The chatbot is being rolled out as part of the Shchelochok intensive program, analyzing not only what students know but how they learn – including study habits, focus, and response to workload.

What happens if you seat not just a student at a desk, but also a precise digital twin? The system can tell when the student has not fully worked through material and when they genuinely understand it. That is exactly what is now happening with students in Samara. They have become the first testers of a new AI-powered educational assistant developed by the Shkolkovo platform.

So Students Don’t Overheat

This is not just another chatbot pulling ready-made answers from the internet.

Developers at Shkolkovo describe the product as the “first in Russia” assistant built on domestic technologies. The system operates within the platform’s own data environment. Its key feature is comprehensive behavioral analysis: how often a student logs in, how long they can stay focused, whether they take breaks on time, and, critically, whether there are signs of cognitive overload. When the system detects fatigue, it adjusts the student’s personalized learning plan.

The pilot remains local and is being tested within the Shchelochok intensive program, which in 2025 attracted more than 400,000 participants and generated over 5 million views. Competition in this space is intensifying. Data from Yandex Uchebnik highlights the scale: during the last academic year, 120,000 students used its AI math assistant, while more than 220,000 high school students prepared for the Unified State Exam in computer science on the platform. The platforms are already running at industrial scale.

The outcome is clear: students receive a personalized learning experience, parents may reduce spending on tutors, and teachers gain a digital tool that flags problem areas in real time.

A Digital Tutor in Every Backpack

The Samara project builds on earlier edtech experiments. In fall 2024, Yandex Uchebnik introduced its AI assistant for middle school, supporting grades five through eight in mathematics. At the time, it sparked surprise – machines were now engaging in dialogue with students.

Around the same time, the AI Alliance presented Russia’s first school textbooks on neural networks. Students in grades five and six began learning about datasets and deep learning alongside multiplication tables.
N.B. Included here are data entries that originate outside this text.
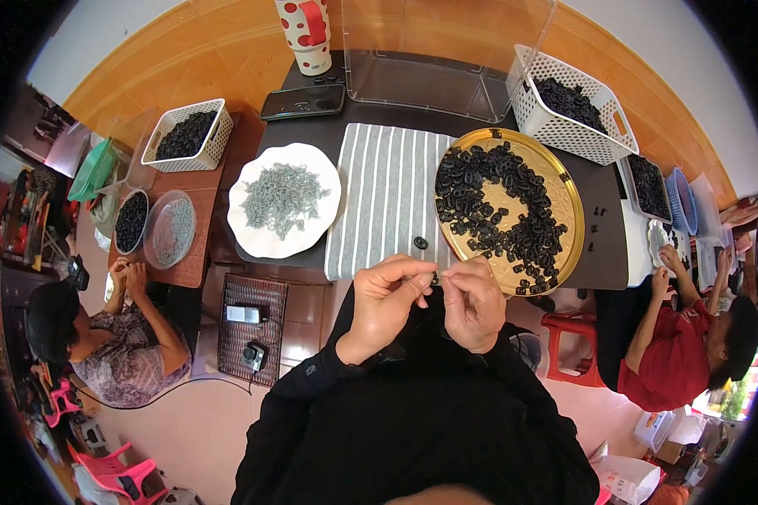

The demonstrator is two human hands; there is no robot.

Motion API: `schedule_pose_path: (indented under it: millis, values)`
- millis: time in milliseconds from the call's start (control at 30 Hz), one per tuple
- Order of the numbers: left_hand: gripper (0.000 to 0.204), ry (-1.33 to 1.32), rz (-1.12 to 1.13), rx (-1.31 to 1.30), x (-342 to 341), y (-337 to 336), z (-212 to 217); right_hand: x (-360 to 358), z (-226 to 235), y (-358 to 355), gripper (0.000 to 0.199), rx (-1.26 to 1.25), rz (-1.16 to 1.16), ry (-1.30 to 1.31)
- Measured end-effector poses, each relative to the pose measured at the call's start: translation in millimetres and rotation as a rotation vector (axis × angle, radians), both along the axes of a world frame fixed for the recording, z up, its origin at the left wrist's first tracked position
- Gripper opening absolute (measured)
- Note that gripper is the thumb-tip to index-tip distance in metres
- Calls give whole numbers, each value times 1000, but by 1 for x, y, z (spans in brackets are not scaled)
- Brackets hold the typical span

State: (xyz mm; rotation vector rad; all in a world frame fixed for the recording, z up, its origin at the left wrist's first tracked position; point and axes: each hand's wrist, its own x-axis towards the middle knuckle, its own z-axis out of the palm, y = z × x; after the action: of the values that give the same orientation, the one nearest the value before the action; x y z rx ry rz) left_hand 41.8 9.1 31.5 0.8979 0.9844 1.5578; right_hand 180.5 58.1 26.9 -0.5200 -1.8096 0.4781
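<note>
My left hand [379, 305] and my right hand [475, 306] meet at the near edge of a grey-and-white striped cloth [370, 194]. The fingertips of both are pinched together around something tiny, mostly covered by the fingers. Just beyond them, one small black oval piece [420, 242] lies on the cloth. To the right stands a round golden tray [504, 209] with many small black plastic pieces [470, 181] spread over it. A white wavy-edged plate [246, 239] on the left bears a heap of small silvery metal pieces [283, 199].
A white basket [616, 145] of black pieces and a clear plastic box [425, 84] stand at the back. Behind the plate are a phone [303, 102] and a spotted tumbler [312, 50]. Co-workers sit left [126, 337] and right [678, 349]. A red stool [571, 347] stands right.
</note>
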Motion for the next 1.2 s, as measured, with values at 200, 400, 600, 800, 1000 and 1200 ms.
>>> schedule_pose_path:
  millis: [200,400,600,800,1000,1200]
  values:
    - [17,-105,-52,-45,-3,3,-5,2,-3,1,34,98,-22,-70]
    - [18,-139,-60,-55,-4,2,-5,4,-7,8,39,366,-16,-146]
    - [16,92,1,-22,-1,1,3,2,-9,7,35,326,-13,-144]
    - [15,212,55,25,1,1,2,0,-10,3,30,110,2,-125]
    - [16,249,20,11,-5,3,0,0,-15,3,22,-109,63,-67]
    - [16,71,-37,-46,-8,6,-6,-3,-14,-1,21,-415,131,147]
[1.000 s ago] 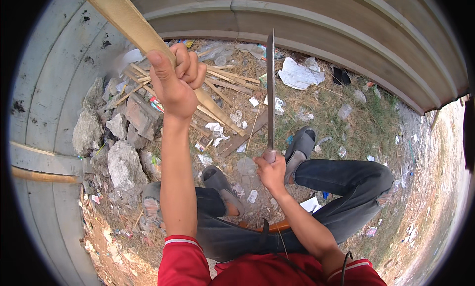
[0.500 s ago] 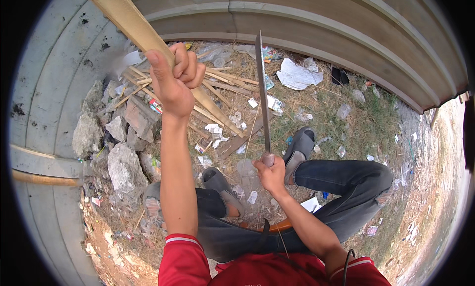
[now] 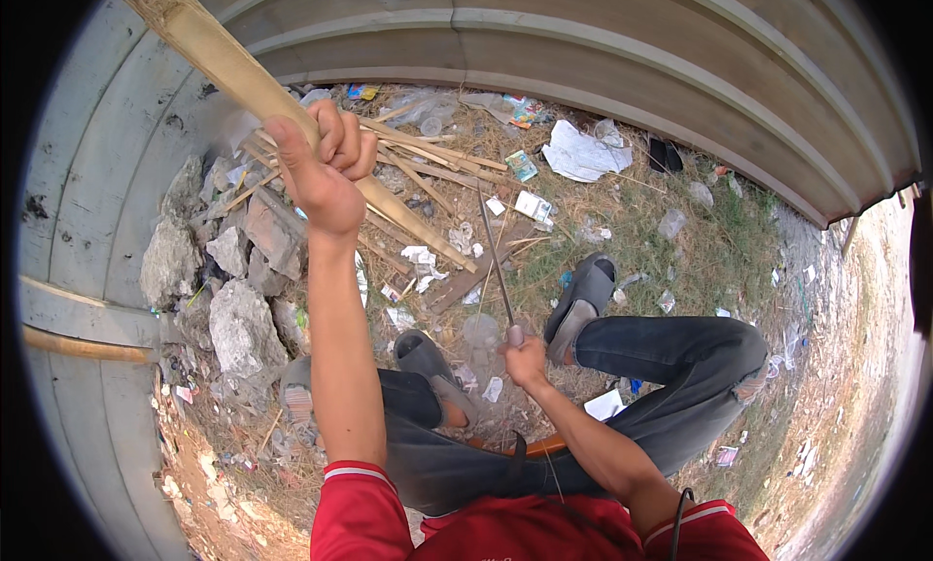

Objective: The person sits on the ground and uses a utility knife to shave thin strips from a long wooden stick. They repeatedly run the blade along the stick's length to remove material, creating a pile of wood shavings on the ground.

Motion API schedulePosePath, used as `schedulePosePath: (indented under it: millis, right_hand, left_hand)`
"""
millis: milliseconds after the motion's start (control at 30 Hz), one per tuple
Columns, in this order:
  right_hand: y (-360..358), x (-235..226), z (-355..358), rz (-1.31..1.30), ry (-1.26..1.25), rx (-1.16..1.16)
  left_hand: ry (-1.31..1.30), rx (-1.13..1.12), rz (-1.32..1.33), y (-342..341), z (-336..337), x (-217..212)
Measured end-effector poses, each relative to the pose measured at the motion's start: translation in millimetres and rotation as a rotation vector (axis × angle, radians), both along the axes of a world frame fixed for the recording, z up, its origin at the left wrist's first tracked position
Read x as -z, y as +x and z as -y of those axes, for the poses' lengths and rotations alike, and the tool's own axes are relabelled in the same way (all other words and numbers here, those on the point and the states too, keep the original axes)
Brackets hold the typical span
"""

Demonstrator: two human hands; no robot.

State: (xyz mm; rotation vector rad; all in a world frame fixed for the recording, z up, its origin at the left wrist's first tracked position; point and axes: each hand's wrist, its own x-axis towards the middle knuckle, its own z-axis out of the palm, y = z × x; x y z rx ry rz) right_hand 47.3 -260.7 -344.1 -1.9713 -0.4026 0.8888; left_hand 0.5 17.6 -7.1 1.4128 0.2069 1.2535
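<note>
My left hand (image 3: 326, 177) is closed round a long split bamboo piece (image 3: 233, 70), which slants from the upper left down to the right. Its lower end comes down by a flat wooden board (image 3: 457, 287) on the ground; I cannot tell whether they touch. In my right hand (image 3: 526, 363) is the handle of a machete (image 3: 497, 260), its long blade seen nearly edge-on and apart from the bamboo. Thin bamboo strips (image 3: 428, 153) lie in a loose heap behind the piece.
Broken rocks (image 3: 243, 333) are piled at the left beside a metal sheet wall (image 3: 87, 221). A corrugated wall (image 3: 583, 36) curves across the back. Litter such as white paper (image 3: 583, 153) dots the grass. My sandalled feet (image 3: 583, 294) stand close to the board.
The machete has come down and its blade has turned, with the tip now lower and farther left. My left hand and the bamboo piece have shifted slightly left.
</note>
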Motion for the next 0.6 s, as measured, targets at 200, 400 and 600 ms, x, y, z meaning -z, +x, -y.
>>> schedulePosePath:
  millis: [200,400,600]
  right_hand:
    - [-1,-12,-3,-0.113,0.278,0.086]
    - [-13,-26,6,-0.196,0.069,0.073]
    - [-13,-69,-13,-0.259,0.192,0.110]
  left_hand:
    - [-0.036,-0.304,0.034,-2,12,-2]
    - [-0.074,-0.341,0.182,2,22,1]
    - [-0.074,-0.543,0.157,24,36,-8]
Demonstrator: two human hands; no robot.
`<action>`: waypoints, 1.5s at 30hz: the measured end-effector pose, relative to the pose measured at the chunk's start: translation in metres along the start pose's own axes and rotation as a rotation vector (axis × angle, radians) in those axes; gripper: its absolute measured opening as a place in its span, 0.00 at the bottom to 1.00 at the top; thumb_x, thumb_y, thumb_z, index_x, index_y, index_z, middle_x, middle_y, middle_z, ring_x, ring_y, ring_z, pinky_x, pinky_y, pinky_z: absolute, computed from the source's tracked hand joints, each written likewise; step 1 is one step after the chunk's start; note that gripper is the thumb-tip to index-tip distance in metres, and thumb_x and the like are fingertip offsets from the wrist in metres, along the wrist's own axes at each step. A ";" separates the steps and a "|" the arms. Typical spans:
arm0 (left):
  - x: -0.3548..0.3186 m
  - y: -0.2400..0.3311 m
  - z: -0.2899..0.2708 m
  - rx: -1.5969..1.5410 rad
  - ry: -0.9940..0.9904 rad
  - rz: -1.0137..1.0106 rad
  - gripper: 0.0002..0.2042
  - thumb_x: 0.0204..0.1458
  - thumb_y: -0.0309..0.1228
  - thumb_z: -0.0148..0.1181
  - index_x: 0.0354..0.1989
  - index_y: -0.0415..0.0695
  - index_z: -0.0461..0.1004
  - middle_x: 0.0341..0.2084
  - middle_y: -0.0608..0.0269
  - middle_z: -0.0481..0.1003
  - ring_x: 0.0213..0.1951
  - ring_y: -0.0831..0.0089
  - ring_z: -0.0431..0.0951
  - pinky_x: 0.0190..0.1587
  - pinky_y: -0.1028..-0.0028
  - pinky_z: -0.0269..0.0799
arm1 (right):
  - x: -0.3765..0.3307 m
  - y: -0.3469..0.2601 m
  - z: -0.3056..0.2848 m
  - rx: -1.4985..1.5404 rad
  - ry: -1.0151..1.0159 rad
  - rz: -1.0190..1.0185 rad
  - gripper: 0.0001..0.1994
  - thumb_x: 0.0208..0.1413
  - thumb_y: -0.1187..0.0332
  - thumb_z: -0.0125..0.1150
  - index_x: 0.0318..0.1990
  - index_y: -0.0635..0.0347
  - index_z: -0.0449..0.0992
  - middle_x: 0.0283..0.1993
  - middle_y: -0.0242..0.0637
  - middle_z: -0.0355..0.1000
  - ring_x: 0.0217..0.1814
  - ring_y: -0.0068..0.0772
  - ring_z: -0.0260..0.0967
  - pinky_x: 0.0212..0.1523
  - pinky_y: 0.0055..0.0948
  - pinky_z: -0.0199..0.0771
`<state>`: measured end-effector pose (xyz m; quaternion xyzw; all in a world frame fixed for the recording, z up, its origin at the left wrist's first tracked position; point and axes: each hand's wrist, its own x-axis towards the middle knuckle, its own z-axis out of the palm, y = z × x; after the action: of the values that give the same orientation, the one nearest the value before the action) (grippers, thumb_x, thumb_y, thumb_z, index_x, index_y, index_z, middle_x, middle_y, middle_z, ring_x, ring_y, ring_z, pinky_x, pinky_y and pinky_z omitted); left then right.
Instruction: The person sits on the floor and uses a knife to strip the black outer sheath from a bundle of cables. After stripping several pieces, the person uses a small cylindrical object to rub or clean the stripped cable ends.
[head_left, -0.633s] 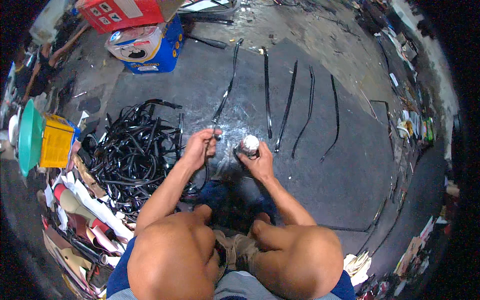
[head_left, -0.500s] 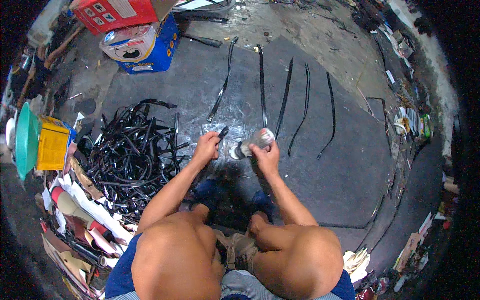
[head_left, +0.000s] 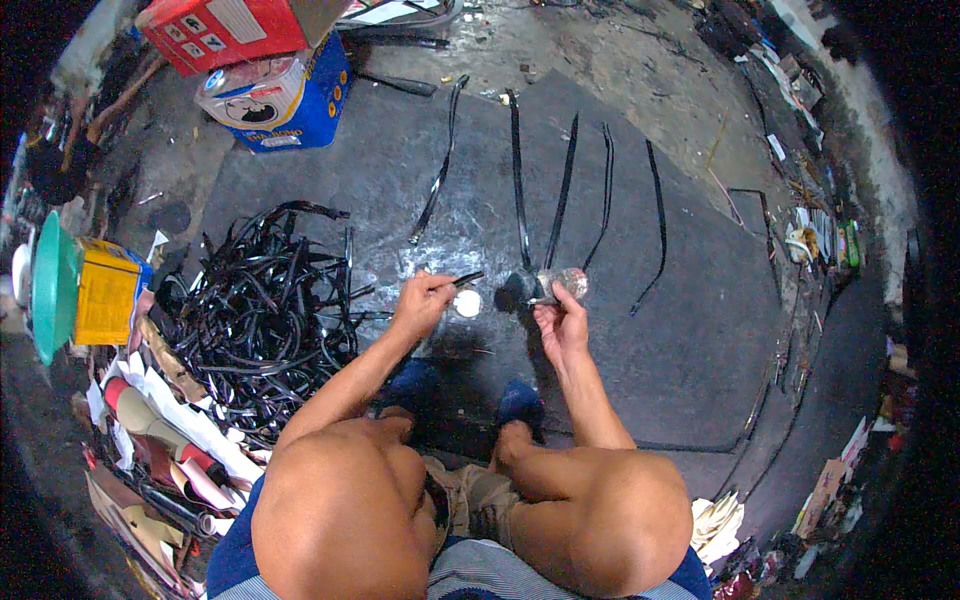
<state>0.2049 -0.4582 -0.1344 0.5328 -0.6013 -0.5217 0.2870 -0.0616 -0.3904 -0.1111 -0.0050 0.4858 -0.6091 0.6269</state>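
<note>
To the right of the tangled heap of black strips (head_left: 260, 310), my left grip (head_left: 424, 303) is closed on a short black piece (head_left: 468, 279), pinched between thumb and fingers so that its free end points away from the heap; I cannot tell whether it is a strip end or something else. Farther right of the heap, my right grip (head_left: 566, 325) is wrapped on a silvery cylinder (head_left: 566, 287), tipped sideways so that its dark round end faces back toward the heap. A white disc (head_left: 467, 303), also right of the heap, lies on the dark mat (head_left: 700, 350) between my two grips, just beside the left one. Five black strips (head_left: 518, 180) lie apart from one another in a row, all right of the heap. Beyond the heap, a blue box (head_left: 290, 110) carries a red box (head_left: 225, 30). Left of the heap, a yellow tin (head_left: 103, 295) stands near a green dish (head_left: 55, 290)
</note>
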 end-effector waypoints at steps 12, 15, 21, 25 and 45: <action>-0.033 0.027 -0.004 -0.740 -0.424 -0.416 0.17 0.51 0.19 0.60 0.51 0.37 0.79 0.30 0.62 0.80 0.28 0.77 0.78 0.32 0.76 0.74 | -0.049 0.010 0.077 -0.995 -0.042 -0.809 0.25 0.47 0.66 0.76 0.49 0.63 0.68 0.39 0.44 0.79 0.37 0.36 0.79 0.35 0.33 0.77; -0.039 0.018 -0.013 -0.713 -0.483 -0.446 0.17 0.50 0.17 0.60 0.50 0.36 0.79 0.31 0.60 0.81 0.29 0.76 0.79 0.32 0.75 0.74 | -0.034 0.011 0.048 -1.126 -0.005 -0.725 0.25 0.46 0.65 0.76 0.48 0.63 0.69 0.38 0.42 0.79 0.34 0.34 0.79 0.32 0.34 0.76; 0.001 0.004 -0.022 -0.133 -0.378 -0.391 0.12 0.46 0.20 0.64 0.41 0.38 0.83 0.25 0.60 0.82 0.27 0.74 0.81 0.31 0.75 0.75 | -0.020 0.006 -0.005 -1.164 0.277 -0.656 0.27 0.46 0.63 0.77 0.49 0.63 0.69 0.37 0.41 0.78 0.27 0.27 0.74 0.30 0.31 0.75; 0.024 -0.021 -0.010 0.192 -0.321 -0.222 0.05 0.42 0.22 0.64 0.27 0.42 0.85 0.22 0.59 0.82 0.28 0.70 0.82 0.33 0.70 0.77 | -0.025 0.006 0.027 -0.987 0.146 -0.745 0.23 0.48 0.64 0.77 0.46 0.63 0.71 0.31 0.28 0.73 0.26 0.16 0.64 0.27 0.21 0.67; -0.001 0.023 0.003 0.142 -0.226 0.387 0.26 0.39 0.28 0.76 0.50 0.43 0.74 0.45 0.54 0.78 0.49 0.56 0.80 0.53 0.63 0.74 | 0.007 0.068 0.029 -1.166 -0.135 -0.503 0.20 0.51 0.77 0.66 0.52 0.63 0.70 0.45 0.39 0.75 0.46 0.33 0.72 0.48 0.32 0.75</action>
<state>0.1945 -0.4584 -0.1140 0.3645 -0.7559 -0.4697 0.2742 0.0065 -0.3949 -0.1409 -0.4975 0.6809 -0.3715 0.3883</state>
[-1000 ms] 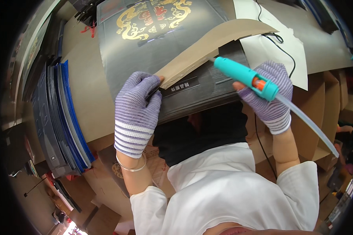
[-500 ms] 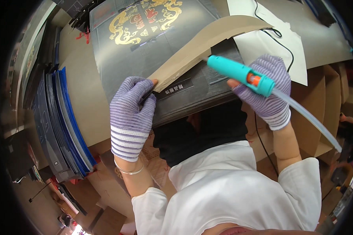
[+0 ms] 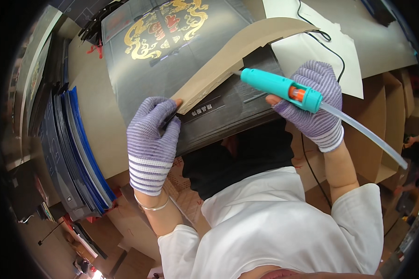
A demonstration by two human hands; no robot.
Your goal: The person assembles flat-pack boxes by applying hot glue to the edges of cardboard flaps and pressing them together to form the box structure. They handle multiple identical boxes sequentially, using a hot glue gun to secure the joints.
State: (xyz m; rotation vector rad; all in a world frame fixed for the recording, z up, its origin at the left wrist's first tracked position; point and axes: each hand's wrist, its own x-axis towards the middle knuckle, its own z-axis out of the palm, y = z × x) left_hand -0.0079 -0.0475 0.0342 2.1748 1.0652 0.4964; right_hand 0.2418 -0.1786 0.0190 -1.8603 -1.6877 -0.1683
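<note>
My left hand (image 3: 151,135), in a purple-and-white striped knit glove, pinches the near-left end of a curved tan cardboard piece (image 3: 239,49). The piece lies slantwise above a dark grey printed box (image 3: 139,76), its folded edge strip facing me and bearing small shiny beads that look like glue. My right hand (image 3: 319,102), gloved alike, is wrapped round a teal glue gun (image 3: 267,83). The gun's tip points left and sits at the strip's edge, near its middle. A translucent glue stick (image 3: 368,135) trails from the back of the gun. Bare fingertips show on both hands.
A white sheet (image 3: 349,63) lies to the right, with a black cord (image 3: 325,44) looping across it. Dark and blue flat panels (image 3: 81,144) stand stacked at the left. Open cardboard boxes (image 3: 372,121) are at the lower right. The table (image 3: 95,116) edge runs in front of me.
The view has shifted a little, so table, cardboard and hands all appear slightly farther left. The glue gun's tip stays near the strip's edge, and both grips are unchanged.
</note>
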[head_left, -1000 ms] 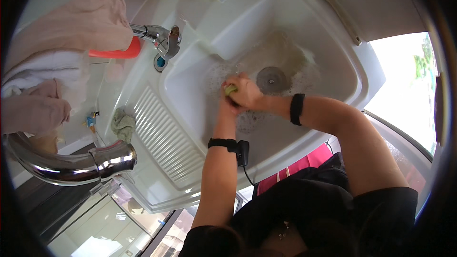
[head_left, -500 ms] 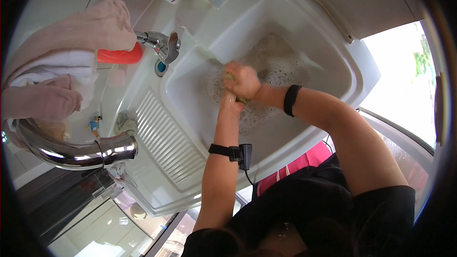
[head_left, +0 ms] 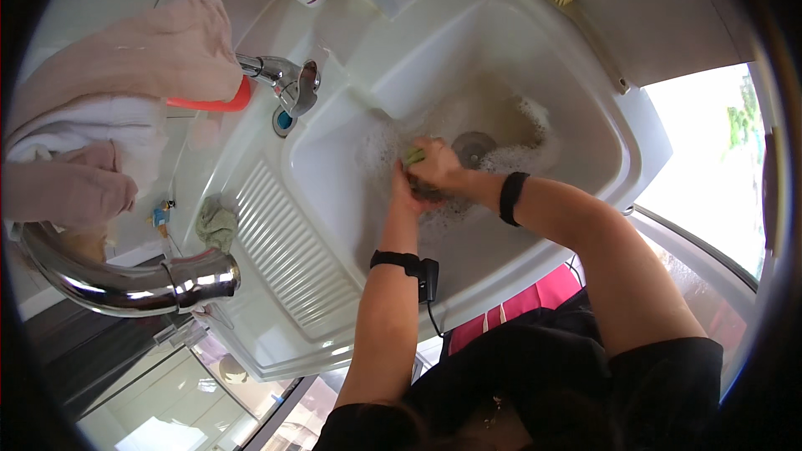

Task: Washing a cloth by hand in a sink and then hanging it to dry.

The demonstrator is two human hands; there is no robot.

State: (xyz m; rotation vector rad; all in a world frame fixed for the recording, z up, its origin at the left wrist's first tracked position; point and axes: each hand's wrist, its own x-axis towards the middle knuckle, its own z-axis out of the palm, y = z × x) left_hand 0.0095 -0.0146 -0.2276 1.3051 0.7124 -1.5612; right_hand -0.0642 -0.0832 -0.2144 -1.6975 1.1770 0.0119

By the end of the 2024–2025 academic year, it was clear that hundreds of thousands of students were already relying on AI for learning support.

In March 2026, the Ministry of Education, together with the Agency for Strategic Initiatives, announced guidelines for AI use in schools. Regulation often follows technology. However, the involvement of the Russian Academy of Sciences and major IT companies signals the seriousness of this effort.

Globally, similar trends are unfolding. In 2023, Khan Academy introduced its AI tutor Khanmigo based on GPT-4. Duolingo followed with Max, which can explain mistakes in real time and simulate conversational scenarios.

UNESCO also released guidance on generative AI in education in 2023, acknowledging that technological progress is moving faster than regulators can keep up.

Now, hundreds of students in Samara are evaluating the new Russian assistant. Notably, the Shkolkovo platform, a Skolkovo resident, has already won first place in the “Nash Vklad” award.

Kinder, More Accurate, Safer

What comes next? The assistant could become as commonplace as digital gradebooks. Within the next one to two years, AI assistants are likely to become a standard feature across major educational platforms. Demand is clear – preparation for exams, competitions, and core subjects such as Russian language, mathematics, and computer science.

Soon, the key differentiator will not be whether a chatbot exists, but how well it personalizes learning. The platforms that deliver more accurate, safer, and more supportive algorithms will take the lead.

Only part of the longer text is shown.